# Problem
Below is the data. Give it again, complete and exact.

===== Extracted material =====

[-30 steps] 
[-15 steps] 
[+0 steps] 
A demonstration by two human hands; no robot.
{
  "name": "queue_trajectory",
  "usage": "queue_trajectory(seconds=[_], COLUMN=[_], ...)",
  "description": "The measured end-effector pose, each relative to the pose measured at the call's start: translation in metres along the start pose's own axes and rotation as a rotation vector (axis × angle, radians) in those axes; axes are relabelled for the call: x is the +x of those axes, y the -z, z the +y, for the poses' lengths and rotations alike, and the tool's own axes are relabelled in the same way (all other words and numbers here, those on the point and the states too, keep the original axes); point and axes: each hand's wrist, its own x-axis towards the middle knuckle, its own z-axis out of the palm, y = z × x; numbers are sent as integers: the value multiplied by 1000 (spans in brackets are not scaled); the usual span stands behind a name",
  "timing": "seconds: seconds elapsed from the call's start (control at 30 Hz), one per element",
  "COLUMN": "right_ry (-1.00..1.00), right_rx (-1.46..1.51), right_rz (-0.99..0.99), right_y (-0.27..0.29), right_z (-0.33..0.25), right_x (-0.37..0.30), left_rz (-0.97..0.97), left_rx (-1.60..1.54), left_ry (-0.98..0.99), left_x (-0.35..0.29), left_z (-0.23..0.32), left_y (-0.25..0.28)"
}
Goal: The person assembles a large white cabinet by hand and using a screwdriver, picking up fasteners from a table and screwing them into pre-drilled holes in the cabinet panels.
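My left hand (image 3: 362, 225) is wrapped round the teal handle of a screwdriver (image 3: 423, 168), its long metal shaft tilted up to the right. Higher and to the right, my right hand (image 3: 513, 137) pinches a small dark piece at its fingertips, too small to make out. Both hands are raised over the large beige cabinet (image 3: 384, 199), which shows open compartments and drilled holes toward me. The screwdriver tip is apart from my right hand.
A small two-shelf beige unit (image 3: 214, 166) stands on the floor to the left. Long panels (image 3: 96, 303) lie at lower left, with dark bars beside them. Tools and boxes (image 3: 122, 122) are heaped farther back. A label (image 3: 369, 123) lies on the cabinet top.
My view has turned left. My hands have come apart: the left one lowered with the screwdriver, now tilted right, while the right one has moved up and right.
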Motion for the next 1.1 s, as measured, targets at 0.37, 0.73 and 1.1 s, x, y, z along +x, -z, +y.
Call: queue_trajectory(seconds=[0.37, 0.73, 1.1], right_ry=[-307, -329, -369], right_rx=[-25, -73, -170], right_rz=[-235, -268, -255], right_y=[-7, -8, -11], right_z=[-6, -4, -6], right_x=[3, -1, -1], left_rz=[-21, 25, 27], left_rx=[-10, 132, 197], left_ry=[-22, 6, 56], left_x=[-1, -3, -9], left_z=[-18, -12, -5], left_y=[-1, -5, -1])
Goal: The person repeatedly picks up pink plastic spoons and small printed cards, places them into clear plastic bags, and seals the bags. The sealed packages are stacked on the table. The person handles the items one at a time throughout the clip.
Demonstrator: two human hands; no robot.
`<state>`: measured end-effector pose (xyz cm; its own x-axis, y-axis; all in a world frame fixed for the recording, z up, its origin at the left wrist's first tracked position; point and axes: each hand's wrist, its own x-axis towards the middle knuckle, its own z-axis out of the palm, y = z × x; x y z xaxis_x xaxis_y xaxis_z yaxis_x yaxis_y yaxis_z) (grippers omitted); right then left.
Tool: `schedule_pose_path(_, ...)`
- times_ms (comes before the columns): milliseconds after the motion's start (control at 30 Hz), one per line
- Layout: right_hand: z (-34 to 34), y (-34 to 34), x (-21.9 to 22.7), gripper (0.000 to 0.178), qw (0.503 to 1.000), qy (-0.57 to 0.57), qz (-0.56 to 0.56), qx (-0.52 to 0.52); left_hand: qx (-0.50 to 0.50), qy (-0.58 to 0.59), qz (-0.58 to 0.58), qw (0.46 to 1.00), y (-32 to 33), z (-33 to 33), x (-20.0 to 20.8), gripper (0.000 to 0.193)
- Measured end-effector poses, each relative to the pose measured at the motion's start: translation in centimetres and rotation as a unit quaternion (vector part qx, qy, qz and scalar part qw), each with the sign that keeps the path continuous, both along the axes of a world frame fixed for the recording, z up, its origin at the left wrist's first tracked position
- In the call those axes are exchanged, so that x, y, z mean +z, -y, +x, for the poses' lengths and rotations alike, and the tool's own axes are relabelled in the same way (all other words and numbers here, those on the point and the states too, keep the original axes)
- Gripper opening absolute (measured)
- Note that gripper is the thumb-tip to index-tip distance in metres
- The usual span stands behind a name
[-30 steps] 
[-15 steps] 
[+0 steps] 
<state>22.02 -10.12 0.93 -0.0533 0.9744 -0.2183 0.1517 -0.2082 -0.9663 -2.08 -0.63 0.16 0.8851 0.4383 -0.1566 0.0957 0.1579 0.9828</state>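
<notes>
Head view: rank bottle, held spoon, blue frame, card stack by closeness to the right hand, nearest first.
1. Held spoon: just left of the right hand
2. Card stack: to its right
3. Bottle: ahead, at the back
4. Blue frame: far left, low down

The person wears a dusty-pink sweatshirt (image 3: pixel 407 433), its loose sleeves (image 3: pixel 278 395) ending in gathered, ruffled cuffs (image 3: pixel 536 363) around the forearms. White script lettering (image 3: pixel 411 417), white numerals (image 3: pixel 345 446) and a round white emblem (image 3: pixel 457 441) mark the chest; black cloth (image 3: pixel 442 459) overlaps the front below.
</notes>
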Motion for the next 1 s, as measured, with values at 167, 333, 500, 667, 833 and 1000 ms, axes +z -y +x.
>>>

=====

# Written solution
[-30 steps] 
[-15 steps] 
[+0 steps] 
A demonstration by two human hands; no robot.
{
  "name": "queue_trajectory",
  "usage": "queue_trajectory(seconds=[_], COLUMN=[_], ...)",
  "description": "The measured end-effector pose, each relative to the pose measured at the call's start: translation in metres along the start pose's own axes and rotation as a rotation vector (axis × angle, radians) in those axes; axes are relabelled for the call: x is the +x of those axes, y the -z, z the +y, for the poses' lengths and rotations alike, and the tool's own axes are relabelled in the same way (all other words and numbers here, those on the point and the states too, keep the original axes); point and axes: each hand's wrist, its own x-axis towards the middle knuckle, its own z-axis out of the palm, y = z × x; numbers are sent as integers: the value multiplied by 1000 (spans in brackets are not scaled); the usual span stands behind a name",
  "timing": "seconds: seconds elapsed from the call's start (control at 30 Hz), one per element",
  "COLUMN": "right_ry (-1.00..1.00), right_rx (-1.46..1.51), right_rz (-0.99..0.99), right_y (-0.27..0.29), right_z (-0.33..0.25), right_x (-0.37..0.30), left_rz (-0.97..0.97), left_rx (-1.60..1.54), left_ry (-0.98..0.99), left_x (-0.35..0.29), left_z (-0.23..0.32), left_y (-0.25..0.28)"
}
Goal: The person assembles a large white cabinet by hand and using a screwdriver, picking up fasteners from a table and screwing them into pre-drilled holes in the cabinet panels.
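My left hand (image 3: 362, 225) is wrapped round the teal handle of a screwdriver (image 3: 423, 168), its long metal shaft tilted up to the right. Higher and to the right, my right hand (image 3: 513, 137) pinches a small dark piece at its fingertips, too small to make out. Both hands are raised over the large beige cabinet (image 3: 384, 199), which shows open compartments and drilled holes toward me. The screwdriver tip is apart from my right hand.
A small two-shelf beige unit (image 3: 214, 166) stands on the floor to the left. Long panels (image 3: 96, 303) lie at lower left, with dark bars beside them. Tools and boxes (image 3: 122, 122) are heaped farther back. A label (image 3: 369, 123) lies on the cabinet top.
My view has turned left. My hands have come apart: the left one lowered with the screwdriver, now tilted right, while the right one has moved up and right.
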Motion for the next 1.1 s, as measured, targets at 0.37, 0.73 and 1.1 s, x, y, z along +x, -z, +y.
Call: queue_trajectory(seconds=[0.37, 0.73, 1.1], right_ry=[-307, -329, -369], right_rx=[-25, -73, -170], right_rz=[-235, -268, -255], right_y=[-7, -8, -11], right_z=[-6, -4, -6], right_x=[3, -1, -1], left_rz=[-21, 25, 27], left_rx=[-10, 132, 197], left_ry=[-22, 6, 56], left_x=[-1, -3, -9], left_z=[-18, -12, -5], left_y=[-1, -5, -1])
Goal: The person repeatedly picks up pink plastic spoons and small printed cards, places them into clear plastic bags, and seals the bags. The sealed packages are stacked on the table. The person handles the items one at a time throughout the clip.
Demonstrator: two human hands; no robot.
`<state>`: measured end-effector pose (xyz cm; its own x-axis, y-axis; all in a world frame fixed for the recording, z up, its origin at the left wrist's first tracked position; point and axes: each hand's wrist, its own x-axis towards the middle knuckle, its own z-axis out of the palm, y = z × x; x y z xaxis_x xaxis_y xaxis_z yaxis_x yaxis_y yaxis_z) (grippers omitted); right then left.
Tool: `schedule_pose_path(_, ...)`
- times_ms (comes before the columns): milliseconds after the motion's start (control at 30 Hz), one per line
- Layout: right_hand: z (-34 to 34), y (-34 to 34), x (-21.9 to 22.7), gripper (0.000 to 0.178), qw (0.503 to 1.000), qy (-0.57 to 0.57), qz (-0.56 to 0.56), qx (-0.52 to 0.52); left_hand: qx (-0.50 to 0.50), qy (-0.58 to 0.59), qz (-0.58 to 0.58), qw (0.46 to 1.00), y (-32 to 33), z (-33 to 33), x (-20.0 to 20.8), gripper (0.000 to 0.193)
- Measured end-effector poses, each relative to the pose measured at the motion's start: translation in centimetres and rotation as a unit quaternion (vector part qx, qy, qz and scalar part qw), each with the sign that keeps the path continuous, both along the axes of a world frame fixed for the recording, z up, its origin at the left wrist's first tracked position
- In the call those axes are exchanged, so that x, y, z mean +z, -y, +x, for the poses' lengths and rotations alike, and the tool's own axes are relabelled in the same way (all other words and numbers here, those on the point and the states too, keep the original axes)
- Gripper opening absolute (measured)
- Note that gripper is the thumb-tip to index-tip distance in metres
- The usual span stands behind a name
[-30 steps] 
[-15 steps] 
[+0 steps] 
<state>22.02 -10.12 0.93 -0.0533 0.9744 -0.2183 0.1517 -0.2082 -0.9663 -2.08 -0.63 0.16 0.8851 0.4383 -0.1566 0.0957 0.1579 0.9828</state>
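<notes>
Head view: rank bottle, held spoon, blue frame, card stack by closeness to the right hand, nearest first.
1. Held spoon: just left of the right hand
2. Card stack: to its right
3. Bottle: ahead, at the back
4. Blue frame: far left, low down

The person wears a dusty-pink sweatshirt (image 3: pixel 407 433), its loose sleeves (image 3: pixel 278 395) ending in gathered, ruffled cuffs (image 3: pixel 536 363) around the forearms. White script lettering (image 3: pixel 411 417), white numerals (image 3: pixel 345 446) and a round white emblem (image 3: pixel 457 441) mark the chest; black cloth (image 3: pixel 442 459) overlaps the front below.
</notes>
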Motion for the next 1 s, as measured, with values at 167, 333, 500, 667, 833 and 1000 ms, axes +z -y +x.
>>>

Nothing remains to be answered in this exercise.